Based on our preliminary findings we visualized this system flow shown below. We learned that the AI-generated metrics were designed to represent the students' engagement level both instantaneously and on average. When the values go down, it calls the users' or their supervisors' attention to check out what went wrong in the class, so the users can reflect on their practice and improve their skills over time.
Interestingly, through the quantitative analysis we saw no strong correlation between the AI-generated metrics and the teachers' years of experiences or the students' attitude towards the teachers (relected by student survey results). So we formed our research questions accordingly, and selected user-centered research methods that can help us better understand the users' underlying needs and confusions.
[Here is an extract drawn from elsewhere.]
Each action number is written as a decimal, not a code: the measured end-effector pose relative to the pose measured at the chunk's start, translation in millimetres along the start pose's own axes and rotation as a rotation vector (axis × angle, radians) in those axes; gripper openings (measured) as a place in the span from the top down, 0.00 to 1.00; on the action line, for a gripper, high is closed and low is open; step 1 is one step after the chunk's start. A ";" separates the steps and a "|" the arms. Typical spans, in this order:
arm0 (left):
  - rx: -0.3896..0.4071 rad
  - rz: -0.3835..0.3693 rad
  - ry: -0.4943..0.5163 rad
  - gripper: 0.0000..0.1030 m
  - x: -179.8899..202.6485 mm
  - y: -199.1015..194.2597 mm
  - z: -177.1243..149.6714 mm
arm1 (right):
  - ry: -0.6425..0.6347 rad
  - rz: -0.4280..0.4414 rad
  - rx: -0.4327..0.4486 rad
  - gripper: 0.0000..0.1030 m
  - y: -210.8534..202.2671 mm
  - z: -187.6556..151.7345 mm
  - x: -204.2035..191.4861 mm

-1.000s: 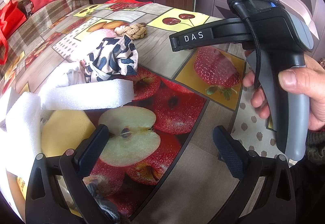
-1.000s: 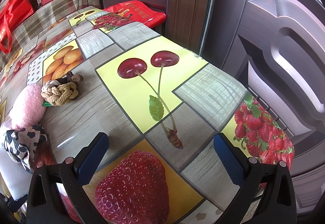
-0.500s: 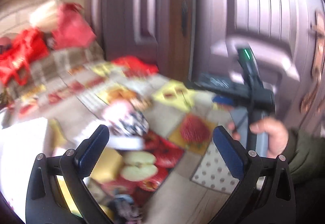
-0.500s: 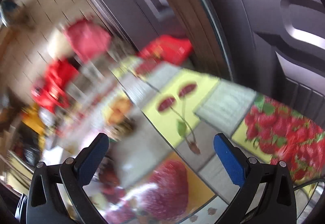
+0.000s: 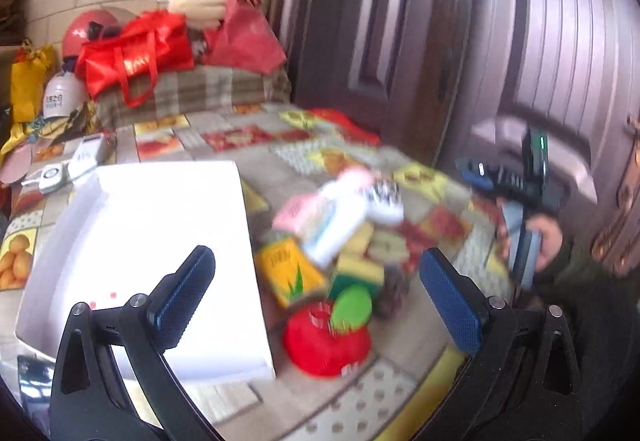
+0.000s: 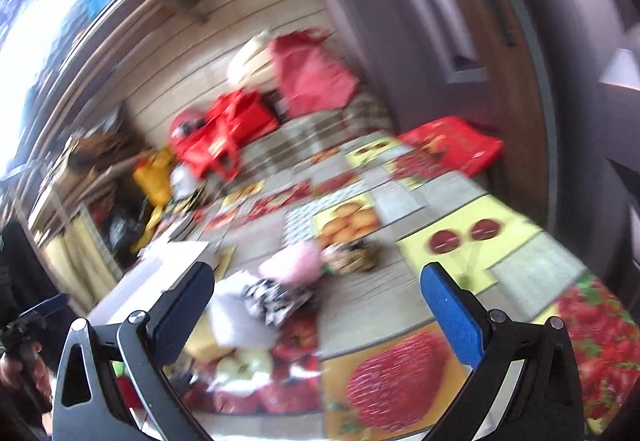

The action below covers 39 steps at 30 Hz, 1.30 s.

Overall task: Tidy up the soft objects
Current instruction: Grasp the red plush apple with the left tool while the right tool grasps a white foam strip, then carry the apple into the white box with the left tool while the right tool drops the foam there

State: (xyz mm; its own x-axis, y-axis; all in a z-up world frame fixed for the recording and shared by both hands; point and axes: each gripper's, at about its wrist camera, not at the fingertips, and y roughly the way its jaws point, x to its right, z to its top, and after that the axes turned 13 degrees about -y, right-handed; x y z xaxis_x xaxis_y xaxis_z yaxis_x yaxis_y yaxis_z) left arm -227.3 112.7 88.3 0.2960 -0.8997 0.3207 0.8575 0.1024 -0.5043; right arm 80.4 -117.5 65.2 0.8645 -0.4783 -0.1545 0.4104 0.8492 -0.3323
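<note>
Both tools, left (image 5: 316, 289) and right (image 6: 316, 305), are wide open and hold nothing; the soft pile (image 6: 280, 293) at frame centre on the worktop (image 6: 372, 305) seems light and limp, so pinch a bunched fold

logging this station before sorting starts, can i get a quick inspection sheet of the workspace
surface: table under a fruit-print cloth
job's things: pink soft item, black-and-white patterned cloth, knotted tan rope piece, white foam; white box open
clutter: yellow carton, red apple-shaped item; blurred
grippers: left hand-held gripper and right hand-held gripper both open, holding nothing
cables: nothing seen
surroundings: red bags on a plaid-covered surface, brick wall, dark door
</note>
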 end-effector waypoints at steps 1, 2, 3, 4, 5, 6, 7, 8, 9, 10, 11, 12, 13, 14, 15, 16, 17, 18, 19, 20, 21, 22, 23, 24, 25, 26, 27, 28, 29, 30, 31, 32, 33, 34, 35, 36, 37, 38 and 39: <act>-0.027 0.011 0.018 0.00 5.8 8.0 -6.4 | -0.022 0.015 -0.014 0.00 1.4 -1.6 -4.6; -0.077 0.033 0.058 0.01 13.5 20.6 -16.4 | -0.047 0.027 -0.027 0.00 4.3 -2.7 -9.2; -0.110 0.046 0.089 0.02 21.3 31.6 -23.6 | -0.078 0.038 -0.043 0.00 5.7 -3.3 -15.2; -0.129 0.048 0.107 0.03 28.2 37.2 -29.2 | -0.112 0.048 -0.070 0.00 8.0 -4.1 -21.0; -0.158 0.047 0.126 0.06 33.8 47.4 -33.5 | -0.138 0.061 -0.096 0.00 9.3 -4.9 -25.9; -0.189 0.047 0.138 0.06 39.0 59.1 -38.2 | -0.161 0.072 -0.119 0.00 12.3 -6.3 -29.0; -0.218 0.050 0.144 0.08 41.8 70.6 -42.0 | -0.188 0.078 -0.145 0.00 16.1 -8.7 -33.0; -0.240 0.058 0.148 0.16 43.5 78.8 -45.5 | -0.219 0.075 -0.169 0.00 20.7 -10.2 -37.9; -0.247 0.079 0.156 0.18 44.8 82.8 -47.6 | -0.258 0.072 -0.199 0.00 24.8 -12.7 -42.9; -0.243 0.108 0.170 0.19 45.2 84.8 -48.3 | -0.277 0.076 -0.210 0.00 27.7 -14.1 -45.7; -0.242 0.125 0.181 0.23 46.2 87.3 -50.3 | -0.302 0.087 -0.223 0.00 30.9 -15.2 -49.8; -0.237 0.127 0.179 0.27 44.8 84.7 -48.2 | -0.316 0.096 -0.226 0.00 33.0 -14.6 -53.1; -0.235 0.125 0.171 0.27 43.5 82.3 -46.7 | -0.332 0.108 -0.228 0.00 35.1 -13.0 -57.1; -0.233 0.120 0.163 0.28 42.4 80.2 -45.2 | -0.355 0.122 -0.232 0.00 38.1 -11.0 -62.4; -0.228 0.124 0.158 0.28 41.3 78.8 -44.7 | -0.394 0.134 -0.235 0.00 43.2 -8.9 -70.5; -0.223 0.130 0.156 0.28 40.7 75.7 -42.9 | -0.424 0.135 -0.238 0.01 47.1 -7.8 -77.3; -0.212 0.147 0.153 0.28 38.9 73.2 -41.9 | -0.484 0.132 -0.249 0.03 53.4 -7.6 -87.4; -0.205 0.163 0.147 0.27 36.7 72.0 -41.1 | -0.530 0.122 -0.265 0.04 58.4 -9.1 -94.3; -0.200 0.173 0.143 0.27 33.8 69.8 -40.4 | -0.594 0.104 -0.292 0.07 66.0 -12.4 -103.0; -0.203 0.182 0.137 0.27 30.3 69.6 -39.9 | -0.648 0.086 -0.315 0.12 73.8 -16.4 -110.9; -0.214 0.186 0.137 0.27 28.0 71.0 -40.2 | -0.685 0.077 -0.334 0.17 79.5 -19.9 -114.5; -0.227 0.192 0.142 0.27 27.7 73.8 -41.4 | -0.720 0.067 -0.357 0.29 85.7 -23.1 -117.3; -0.235 0.190 0.146 0.27 27.9 75.4 -42.7 | -0.748 0.053 -0.381 0.39 92.2 -26.3 -119.2; -0.246 0.179 0.152 0.27 29.6 77.3 -44.3 | -0.766 0.039 -0.402 0.42 98.6 -29.1 -119.8; -0.257 0.173 0.165 0.27 32.4 80.0 -46.5 | -0.770 0.034 -0.417 0.46 103.9 -30.7 -118.8; -0.267 0.178 0.179 0.27 35.2 83.8 -48.4 | -0.770 0.033 -0.424 0.48 107.2 -30.9 -118.6; -0.273 0.188 0.193 0.27 37.3 86.7 -50.4 | -0.766 0.032 -0.435 0.52 110.9 -31.6 -116.3; -0.277 0.199 0.207 0.27 38.6 89.5 -52.1 | -0.764 0.038 -0.444 0.63 112.6 -32.0 -115.0; -0.275 0.208 0.219 0.29 39.3 90.9 -53.9 | -0.760 0.045 -0.449 0.70 112.2 -33.0 -114.7; -0.270 0.206 0.221 0.39 39.6 90.5 -54.2 | -0.754 0.046 -0.446 0.72 111.0 -33.1 -111.3; -0.266 0.194 0.215 0.39 38.4 88.5 -53.3 | -0.744 0.052 -0.440 0.75 108.3 -32.6 -109.6; -0.260 0.171 0.205 0.42 37.9 85.5 -51.1 | -0.730 0.057 -0.432 0.80 104.8 -31.9 -108.2; -0.243 0.156 0.194 0.42 37.5 81.6 -49.4 | -0.699 0.062 -0.411 0.80 99.1 -28.5 -102.7; -0.223 0.163 0.191 0.42 37.2 78.1 -47.8 | -0.678 0.060 -0.391 0.82 93.8 -26.2 -101.9; -0.198 0.166 0.189 0.42 36.7 73.8 -46.2 | -0.644 0.055 -0.354 0.82 85.2 -20.9 -96.7; -0.161 0.161 0.182 0.42 36.1 67.9 -44.0 | -0.613 0.056 -0.315 0.82 76.4 -15.4 -93.1; -0.133 0.158 0.174 0.42 35.6 63.1 -42.0 | -0.587 0.059 -0.280 0.82 68.5 -11.2 -91.2; -0.074 0.141 0.164 0.42 34.9 53.8 -38.9 | -0.546 0.072 -0.216 0.82 54.9 -4.2 -86.4; -0.030 0.133 0.156 0.42 34.0 47.0 -35.9 | -0.515 0.086 -0.148 0.82 41.8 1.3 -83.2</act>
State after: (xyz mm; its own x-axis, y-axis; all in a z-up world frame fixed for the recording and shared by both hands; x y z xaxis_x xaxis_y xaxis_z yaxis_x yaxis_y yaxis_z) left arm -192.1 71.7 46.7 0.3350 -0.9342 0.1228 0.8016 0.2140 -0.5583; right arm 26.0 -41.9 65.3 0.9386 -0.2057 0.2769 0.3193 0.8219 -0.4717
As the research lead, I led the literature review and the designed of the protocols for the the survey, the interviews, and the contextual inquiries. I also led the following qualitative analysis - I suggested methods like constructed response coding, so we were able to extract the common points mentioned by the users, and support our insights with strong evidence.
We used affinity diagramming and journey mapping to synthesize our findings, as shown above. Starting from this, summarized the opportunity space using "How Might We" statements to guide the ideation.
Starting from the opportunity space we defined in the research phase, we brainstormed 7 ideas and demonstrated them in the form of storyboards with brief descriptions to both users and company administrators. Shown below are the selected panels from each idea, with the original storyboards each including 4 panels.
To further narrow down the focus, we conducted several activities with stakeholders including a user desirability survey and a adminstrator rating. We integrated the 7 ideas into 2 larger directions, then selected the one focusing on enhancing the current experience without altering the user behavior too much to make a quicker impact.
The redesign of the system began with specifying the features and building low-fidelity prototypes, and ended with a high-fidelity prototype handed over to the develop team of Shonan Seminar.
To evaluate the design, we conducted a usability test using an asynchronous tool Maze. We created imaginary scenarios where different users were assigned with multiple tasks to complete with the prototype. The tool then collect the users' actual paths taken, compare them with the predefined ideal paths, and generates the success rate and the clicking heat map.
From the statistics and the users' subjective feedback, we could conclude that our design intentions were successfully understood by the users.